In many countries, for a transitional period, ICD-10 and ICD-11 coexist, because the adaptation of translations, information systems and regulations takes time. Which version is currently required in a particular country and sector depends on local regulations and should be verified in current sources.
What is the biggest difference between ICD-10 and ICD-11 in mental health?
The deepest change is the move away from rigid subtypes towards the dimensional approach, that is, describing a disorder by means of gradable properties, such as severity and symptom specifiers. This is clearly visible in personality disorders, schizophrenia and mood disorders. The coding system and the organisation of the disorder families also changed.

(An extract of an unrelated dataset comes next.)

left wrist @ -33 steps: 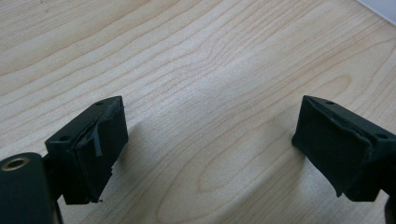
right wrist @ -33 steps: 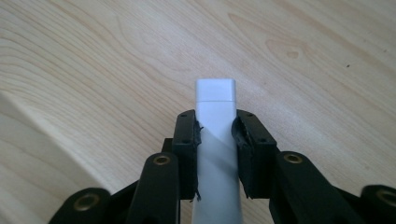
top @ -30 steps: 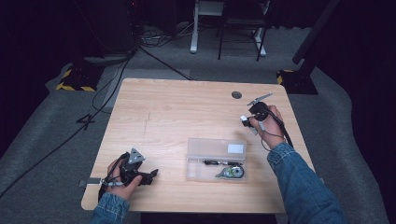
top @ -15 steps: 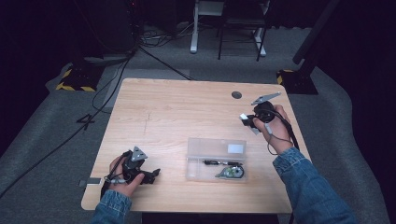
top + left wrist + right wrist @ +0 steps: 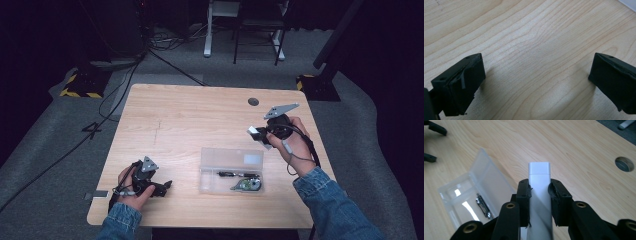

What new diagnoses did ICD-11 introduce?
Among the most important new diagnoses are complex post-traumatic stress disorder, prolonged grief disorder and gaming disorder. Other categories were also distinguished or made more precise, including hoarding disorder and bodily distress disorder.
Why did the subtypes of schizophrenia disappear in ICD-11?
The classic subtypes, such as the paranoid or hebephrenic form, were removed because research did not confirm that they were stable over time or that they accurately predicted the course of the illness or the response to treatment. They were replaced by symptom specifiers, which describe which groups of symptoms currently predominate in the patient.
Is frequent gaming a disorder according to ICD-11?
No. Intensive gaming in itself is not a disorder. Gaming disorder is diagnosed only when there is a persistent pattern of loss of control over gaming, of giving it excessive priority and of continuing it despite clearly negative consequences, and all of this causes significant impairment of functioning.
How did ICD-11 change the diagnosis of personality disorders?
ICD-11 abandoned the list of distinct personality types in favour of a single diagnosis assessed according to severity – mild, moderate or severe – with an additional category of personality difficulty. The description can be supplemented with gradable personality traits and an optional borderline pattern specifier.
Is this guide enough to make a diagnosis?
No. The material is educational in character and describes the differences between ICD-10 and ICD-11 in an accessible way. A diagnosis is always made by a qualified specialist on the basis of a full clinical assessment, a history and the context of the patient's life. The classification is a tool for organising, and not a diagnostic automaton.